## THE PROBLEM
Each of the lines below must be written out exactly as shown.

## INFORMATION PROVIDED
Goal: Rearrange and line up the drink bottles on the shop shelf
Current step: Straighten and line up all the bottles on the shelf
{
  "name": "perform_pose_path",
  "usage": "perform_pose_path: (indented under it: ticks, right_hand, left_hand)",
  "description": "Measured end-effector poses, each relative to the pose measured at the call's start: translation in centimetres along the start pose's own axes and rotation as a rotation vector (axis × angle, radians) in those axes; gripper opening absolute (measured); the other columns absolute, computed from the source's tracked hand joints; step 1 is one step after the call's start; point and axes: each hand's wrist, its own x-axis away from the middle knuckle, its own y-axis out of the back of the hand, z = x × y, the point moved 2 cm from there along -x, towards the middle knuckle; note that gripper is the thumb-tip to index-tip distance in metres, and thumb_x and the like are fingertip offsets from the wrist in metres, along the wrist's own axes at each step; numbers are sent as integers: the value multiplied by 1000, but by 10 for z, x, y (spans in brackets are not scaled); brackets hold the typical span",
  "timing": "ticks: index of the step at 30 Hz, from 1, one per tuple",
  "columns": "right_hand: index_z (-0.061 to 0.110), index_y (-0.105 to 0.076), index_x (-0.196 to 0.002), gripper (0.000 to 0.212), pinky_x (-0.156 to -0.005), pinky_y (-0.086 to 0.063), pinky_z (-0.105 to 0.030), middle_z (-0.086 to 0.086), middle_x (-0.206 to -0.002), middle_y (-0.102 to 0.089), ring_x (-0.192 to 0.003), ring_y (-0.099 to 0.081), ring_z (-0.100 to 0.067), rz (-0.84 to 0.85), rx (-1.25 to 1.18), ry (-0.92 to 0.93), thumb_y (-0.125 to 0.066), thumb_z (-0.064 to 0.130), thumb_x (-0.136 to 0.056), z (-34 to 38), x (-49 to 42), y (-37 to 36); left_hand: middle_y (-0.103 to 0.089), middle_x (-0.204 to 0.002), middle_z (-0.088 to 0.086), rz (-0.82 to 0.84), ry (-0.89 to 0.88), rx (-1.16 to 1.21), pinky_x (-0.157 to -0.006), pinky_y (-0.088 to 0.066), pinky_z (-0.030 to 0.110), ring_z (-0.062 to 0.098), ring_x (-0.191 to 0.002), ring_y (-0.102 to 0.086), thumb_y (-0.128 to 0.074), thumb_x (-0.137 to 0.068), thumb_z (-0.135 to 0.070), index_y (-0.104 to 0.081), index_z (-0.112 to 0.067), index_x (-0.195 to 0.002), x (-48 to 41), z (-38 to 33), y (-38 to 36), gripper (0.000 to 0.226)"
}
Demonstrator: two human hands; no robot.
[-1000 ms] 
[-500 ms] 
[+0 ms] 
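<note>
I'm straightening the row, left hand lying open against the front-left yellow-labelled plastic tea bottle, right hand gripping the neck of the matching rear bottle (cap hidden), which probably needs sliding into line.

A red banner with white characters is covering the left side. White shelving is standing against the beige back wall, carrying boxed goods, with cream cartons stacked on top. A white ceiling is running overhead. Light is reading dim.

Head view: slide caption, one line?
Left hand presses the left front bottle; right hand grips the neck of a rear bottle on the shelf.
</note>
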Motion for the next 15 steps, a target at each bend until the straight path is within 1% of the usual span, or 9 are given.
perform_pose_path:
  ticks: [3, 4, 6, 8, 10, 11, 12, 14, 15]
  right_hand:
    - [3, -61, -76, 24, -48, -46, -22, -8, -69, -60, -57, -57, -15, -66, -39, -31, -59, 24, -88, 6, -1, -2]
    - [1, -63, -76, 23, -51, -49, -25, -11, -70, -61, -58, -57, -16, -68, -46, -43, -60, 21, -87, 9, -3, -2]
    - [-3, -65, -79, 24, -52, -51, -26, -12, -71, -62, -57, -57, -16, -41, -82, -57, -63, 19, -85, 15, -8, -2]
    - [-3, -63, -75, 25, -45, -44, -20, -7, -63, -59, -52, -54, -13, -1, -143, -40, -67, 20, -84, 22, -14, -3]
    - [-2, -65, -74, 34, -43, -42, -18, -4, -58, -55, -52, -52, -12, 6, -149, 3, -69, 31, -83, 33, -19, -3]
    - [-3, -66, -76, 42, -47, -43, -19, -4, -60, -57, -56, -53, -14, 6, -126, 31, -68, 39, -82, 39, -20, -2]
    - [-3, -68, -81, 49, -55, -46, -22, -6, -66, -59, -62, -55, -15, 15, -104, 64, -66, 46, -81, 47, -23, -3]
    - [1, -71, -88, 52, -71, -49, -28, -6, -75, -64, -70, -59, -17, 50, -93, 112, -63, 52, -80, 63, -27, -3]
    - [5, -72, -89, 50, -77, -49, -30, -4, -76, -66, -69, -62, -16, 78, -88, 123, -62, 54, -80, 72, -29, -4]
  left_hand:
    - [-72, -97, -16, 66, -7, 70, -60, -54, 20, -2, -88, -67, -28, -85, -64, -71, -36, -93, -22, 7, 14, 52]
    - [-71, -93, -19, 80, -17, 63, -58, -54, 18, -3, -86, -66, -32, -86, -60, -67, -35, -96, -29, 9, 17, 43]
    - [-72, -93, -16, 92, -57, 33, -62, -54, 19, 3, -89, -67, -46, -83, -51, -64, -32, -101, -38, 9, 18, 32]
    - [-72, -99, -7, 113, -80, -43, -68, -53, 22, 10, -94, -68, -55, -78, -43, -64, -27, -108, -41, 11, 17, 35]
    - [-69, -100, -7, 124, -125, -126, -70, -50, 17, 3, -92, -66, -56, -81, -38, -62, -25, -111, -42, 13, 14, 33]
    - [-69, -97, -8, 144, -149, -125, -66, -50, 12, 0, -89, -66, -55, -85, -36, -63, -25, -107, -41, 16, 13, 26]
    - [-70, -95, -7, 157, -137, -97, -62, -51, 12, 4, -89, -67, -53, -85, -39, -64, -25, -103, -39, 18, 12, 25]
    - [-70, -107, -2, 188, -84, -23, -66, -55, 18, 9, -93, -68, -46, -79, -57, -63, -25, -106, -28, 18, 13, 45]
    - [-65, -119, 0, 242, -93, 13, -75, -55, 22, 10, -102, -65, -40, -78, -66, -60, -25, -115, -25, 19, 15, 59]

## RESULT OF THE TASK
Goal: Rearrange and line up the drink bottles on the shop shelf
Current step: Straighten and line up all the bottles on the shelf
{
  "name": "perform_pose_path",
  "usage": "perform_pose_path: (indented under it: ticks, right_hand, left_hand)",
  "description": "Measured end-effector poses, each relative to the pose measured at the call's start: translation in centimetres along the start pose's own axes and rotation as a rotation vector (axis × angle, radians) in those axes; gripper opening absolute (measured); the other columns absolute, computed from the source's tracked hand joints; step 1 is one step after the call's start; point and axes: each hand's wrist, its own x-axis away from the middle knuckle, its own y-axis out of the back of the hand, z = x × y, the point moved 2 cm from there along -x, towards the middle knuckle; note that gripper is the thumb-tip to index-tip distance in metres, and thumb_x and the like are fingertip offsets from the wrist in metres, along the wrist's own axes at each step; numbers are sent as integers: the value multiplied by 1000, but by 10 for z, x, y (spans in brackets are not scaled); brackets hold the typical span",
  "timing": "ticks: index of the step at 30 Hz, from 1, one per tuple",
  "columns": "right_hand: index_z (-0.061 to 0.110), index_y (-0.105 to 0.076), index_x (-0.196 to 0.002), gripper (0.000 to 0.212), pinky_x (-0.156 to -0.005), pinky_y (-0.086 to 0.063), pinky_z (-0.105 to 0.030), middle_z (-0.086 to 0.086), middle_x (-0.206 to -0.002), middle_y (-0.102 to 0.089), ring_x (-0.192 to 0.003), ring_y (-0.099 to 0.081), ring_z (-0.100 to 0.067), rz (-0.84 to 0.85), rx (-1.25 to 1.18), ry (-0.92 to 0.93), thumb_y (-0.125 to 0.066), thumb_z (-0.064 to 0.130), thumb_x (-0.136 to 0.056), z (-34 to 38), x (-49 to 42), y (-37 to 36); left_hand: middle_y (-0.103 to 0.089), middle_x (-0.204 to 0.002), middle_z (-0.088 to 0.086), rz (-0.82 to 0.84), ry (-0.89 to 0.88), rx (-1.16 to 1.21), pinky_x (-0.157 to -0.006), pinky_y (-0.088 to 0.066), pinky_z (-0.030 to 0.110), ring_z (-0.062 to 0.098), ring_x (-0.191 to 0.002), ring_y (-0.102 to 0.086), thumb_y (-0.128 to 0.074), thumb_x (-0.137 to 0.068), thumb_z (-0.135 to 0.070), index_y (-0.104 to 0.081), index_z (-0.112 to 0.067), index_x (-0.195 to 0.002), x (-48 to 41), z (-38 to 33), y (-38 to 36), gripper (0.000 to 0.226)"
}
Demonstrator: two human hands; no robot.
[-1000 ms] 
[-500 ms] 
[+0 ms] 
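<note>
I'm straightening the row, left hand lying open against the front-left yellow-labelled plastic tea bottle, right hand gripping the neck of the matching rear bottle (cap hidden), which probably needs sliding into line.

A red banner with white characters is covering the left side. White shelving is standing against the beige back wall, carrying boxed goods, with cream cartons stacked on top. A white ceiling is running overhead. Light is reading dim.

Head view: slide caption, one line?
Left hand presses the left front bottle; right hand grips the neck of a rear bottle on the shelf.
</note>
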Motion for the next 15 steps, a target at each bend until the straight path is within 1% of the usual span, or 9 are given.
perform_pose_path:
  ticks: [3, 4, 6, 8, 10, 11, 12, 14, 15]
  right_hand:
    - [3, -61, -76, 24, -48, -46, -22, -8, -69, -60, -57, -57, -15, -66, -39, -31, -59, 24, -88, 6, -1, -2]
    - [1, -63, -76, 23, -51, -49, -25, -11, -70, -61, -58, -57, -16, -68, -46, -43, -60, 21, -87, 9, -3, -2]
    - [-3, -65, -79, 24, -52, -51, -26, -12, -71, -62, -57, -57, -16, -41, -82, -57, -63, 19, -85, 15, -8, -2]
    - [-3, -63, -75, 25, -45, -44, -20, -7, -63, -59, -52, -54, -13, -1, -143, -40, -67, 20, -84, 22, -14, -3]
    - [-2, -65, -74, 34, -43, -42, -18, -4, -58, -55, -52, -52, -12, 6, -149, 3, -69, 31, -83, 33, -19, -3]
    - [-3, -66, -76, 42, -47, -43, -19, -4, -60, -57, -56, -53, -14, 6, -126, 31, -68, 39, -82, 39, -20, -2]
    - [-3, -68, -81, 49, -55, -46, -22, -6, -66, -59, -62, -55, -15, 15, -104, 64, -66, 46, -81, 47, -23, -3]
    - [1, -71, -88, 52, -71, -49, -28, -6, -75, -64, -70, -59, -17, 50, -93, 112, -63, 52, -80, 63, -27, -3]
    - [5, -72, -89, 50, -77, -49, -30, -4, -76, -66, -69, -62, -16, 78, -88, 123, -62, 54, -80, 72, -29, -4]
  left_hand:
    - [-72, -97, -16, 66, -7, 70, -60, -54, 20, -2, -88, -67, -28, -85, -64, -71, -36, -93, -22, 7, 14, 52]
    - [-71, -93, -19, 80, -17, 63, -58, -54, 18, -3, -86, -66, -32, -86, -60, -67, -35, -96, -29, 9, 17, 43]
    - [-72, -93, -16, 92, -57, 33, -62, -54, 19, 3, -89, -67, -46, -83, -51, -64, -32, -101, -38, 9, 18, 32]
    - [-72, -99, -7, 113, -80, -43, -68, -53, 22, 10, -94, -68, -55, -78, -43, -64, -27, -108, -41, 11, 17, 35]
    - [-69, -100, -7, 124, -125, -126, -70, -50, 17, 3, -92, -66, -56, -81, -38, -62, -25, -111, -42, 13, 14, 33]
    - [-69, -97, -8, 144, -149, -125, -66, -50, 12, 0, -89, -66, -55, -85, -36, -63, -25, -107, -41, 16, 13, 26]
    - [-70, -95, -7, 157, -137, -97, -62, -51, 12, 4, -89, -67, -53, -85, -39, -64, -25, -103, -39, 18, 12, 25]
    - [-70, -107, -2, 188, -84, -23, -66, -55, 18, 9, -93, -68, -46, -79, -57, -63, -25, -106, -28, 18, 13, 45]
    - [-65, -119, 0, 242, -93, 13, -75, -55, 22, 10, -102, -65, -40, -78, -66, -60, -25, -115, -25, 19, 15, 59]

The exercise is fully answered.